Here are a few things to remember about forgiveness:

  1. Forgiveness releases the control the other person has over you.
  2. Forgiveness is not trust and is not intended to enable others.
  3. Forgiveness is not necessarily forgetting, because the pain of that offense will actually help us to protect ourselves by putting up the appropriate boundaries. We do forget though, in a sense, by never bringing up the offense again and choosing not to hold it over people’s heads.
  4. Forgiveness is a disposition that is contagious. Forgiving people helps others be forgiving people!
  5. Forgiveness is a blessing that breaks the back of our enemies. It is much easier to speak to people and to offer up kindness to those who don’t owe you anything, and forgiveness removes the debt that is “owed” to you allowing for blessing to flow freely!

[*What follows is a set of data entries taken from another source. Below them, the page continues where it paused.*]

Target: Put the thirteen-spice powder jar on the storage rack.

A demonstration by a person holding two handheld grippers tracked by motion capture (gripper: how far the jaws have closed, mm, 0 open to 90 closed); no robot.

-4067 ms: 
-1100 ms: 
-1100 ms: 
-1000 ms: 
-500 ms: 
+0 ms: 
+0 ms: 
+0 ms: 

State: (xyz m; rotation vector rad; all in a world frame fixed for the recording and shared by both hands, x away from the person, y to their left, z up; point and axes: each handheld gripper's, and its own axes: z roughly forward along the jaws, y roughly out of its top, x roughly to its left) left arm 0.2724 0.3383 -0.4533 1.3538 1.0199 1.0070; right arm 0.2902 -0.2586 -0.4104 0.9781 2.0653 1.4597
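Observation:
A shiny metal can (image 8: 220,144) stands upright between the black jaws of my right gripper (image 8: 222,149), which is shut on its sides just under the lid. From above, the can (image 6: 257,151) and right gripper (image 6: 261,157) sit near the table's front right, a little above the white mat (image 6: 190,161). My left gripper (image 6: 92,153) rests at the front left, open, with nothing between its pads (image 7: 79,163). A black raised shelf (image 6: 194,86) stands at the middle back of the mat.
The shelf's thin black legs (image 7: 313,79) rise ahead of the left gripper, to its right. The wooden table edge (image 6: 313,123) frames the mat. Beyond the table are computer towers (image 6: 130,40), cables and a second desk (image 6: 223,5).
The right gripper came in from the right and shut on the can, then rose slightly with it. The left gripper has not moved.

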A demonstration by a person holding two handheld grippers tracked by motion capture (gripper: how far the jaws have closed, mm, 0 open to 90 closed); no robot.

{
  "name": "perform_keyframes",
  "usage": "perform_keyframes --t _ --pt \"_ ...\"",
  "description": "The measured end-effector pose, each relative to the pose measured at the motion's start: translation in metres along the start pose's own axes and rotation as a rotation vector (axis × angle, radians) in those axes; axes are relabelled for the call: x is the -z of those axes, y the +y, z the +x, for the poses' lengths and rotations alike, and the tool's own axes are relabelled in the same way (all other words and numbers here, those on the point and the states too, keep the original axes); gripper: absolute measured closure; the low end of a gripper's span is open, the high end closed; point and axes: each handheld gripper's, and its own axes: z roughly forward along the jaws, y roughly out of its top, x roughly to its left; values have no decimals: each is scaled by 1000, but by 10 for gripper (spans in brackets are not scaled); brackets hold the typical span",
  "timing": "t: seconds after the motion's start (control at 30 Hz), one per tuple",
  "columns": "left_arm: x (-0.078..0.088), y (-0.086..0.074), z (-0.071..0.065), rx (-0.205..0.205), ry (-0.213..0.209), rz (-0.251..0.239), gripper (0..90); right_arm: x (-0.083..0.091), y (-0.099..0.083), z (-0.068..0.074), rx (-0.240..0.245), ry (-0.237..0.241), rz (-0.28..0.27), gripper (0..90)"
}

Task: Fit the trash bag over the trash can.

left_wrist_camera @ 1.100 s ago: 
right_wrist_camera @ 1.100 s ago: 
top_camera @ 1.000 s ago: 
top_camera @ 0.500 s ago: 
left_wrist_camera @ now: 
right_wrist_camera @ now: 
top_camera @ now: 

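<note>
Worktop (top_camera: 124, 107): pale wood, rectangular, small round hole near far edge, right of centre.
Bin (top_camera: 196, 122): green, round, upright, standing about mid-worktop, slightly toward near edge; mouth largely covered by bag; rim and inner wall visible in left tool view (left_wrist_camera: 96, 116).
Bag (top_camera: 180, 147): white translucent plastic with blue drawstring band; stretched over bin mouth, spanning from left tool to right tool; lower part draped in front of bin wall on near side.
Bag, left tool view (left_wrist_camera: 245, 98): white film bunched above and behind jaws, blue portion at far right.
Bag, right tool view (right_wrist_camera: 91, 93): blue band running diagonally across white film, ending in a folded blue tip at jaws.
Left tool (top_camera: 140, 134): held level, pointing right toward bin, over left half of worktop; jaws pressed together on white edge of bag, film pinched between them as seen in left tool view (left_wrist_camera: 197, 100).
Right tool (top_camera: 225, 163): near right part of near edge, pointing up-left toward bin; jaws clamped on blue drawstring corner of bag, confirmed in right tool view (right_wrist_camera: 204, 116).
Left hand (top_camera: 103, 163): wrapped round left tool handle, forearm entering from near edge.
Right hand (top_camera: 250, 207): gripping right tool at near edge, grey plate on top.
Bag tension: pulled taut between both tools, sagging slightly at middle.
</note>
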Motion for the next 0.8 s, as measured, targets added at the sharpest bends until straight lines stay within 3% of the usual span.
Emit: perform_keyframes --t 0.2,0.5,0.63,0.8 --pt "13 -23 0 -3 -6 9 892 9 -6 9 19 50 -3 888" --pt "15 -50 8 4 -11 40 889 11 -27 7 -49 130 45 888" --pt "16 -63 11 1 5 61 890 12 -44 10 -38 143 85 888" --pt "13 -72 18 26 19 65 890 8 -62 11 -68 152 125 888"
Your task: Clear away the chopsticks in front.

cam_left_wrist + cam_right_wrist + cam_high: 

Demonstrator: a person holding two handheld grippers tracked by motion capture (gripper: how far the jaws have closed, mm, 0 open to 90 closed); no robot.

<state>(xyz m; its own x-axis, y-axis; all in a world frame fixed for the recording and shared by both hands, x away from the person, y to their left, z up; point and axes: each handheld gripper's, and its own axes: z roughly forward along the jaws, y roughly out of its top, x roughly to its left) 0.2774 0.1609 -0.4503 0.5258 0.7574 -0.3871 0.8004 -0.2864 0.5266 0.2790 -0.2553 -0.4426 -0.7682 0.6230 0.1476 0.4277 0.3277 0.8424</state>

I will say just one more thing: If you are struggling to move past a situation where you have offered forgiveness numerous times and yet have unforgiveness towards them (you can tell by the storm that brews in your heart each time you think of them), then my strong recommendation is to start speaking blessings over them whenever they come to mind. Not only speaking blessing, but looking for ways to bless period. When you seek out the blessing of others it softens your heart towards them and creates a compassion that you haven’t felt towards them! This is counterintuitive but it really does work because it is God’s way! 

“Blessing moves forgiveness from our head to our Heart.”

Jimmy Evans

So we can see how forgiveness is a pleasing aroma that is attracting to others and to God Himself, who offers it freely to all who call upon Him to forgive them of their sins! There is so much more that I could have said about the importance of being a forgiving person, but I will end it here and trust that what was covered is enough to help you understand its utmost urgency.

May God’s blessings be upon you as you try to operate your life by His design!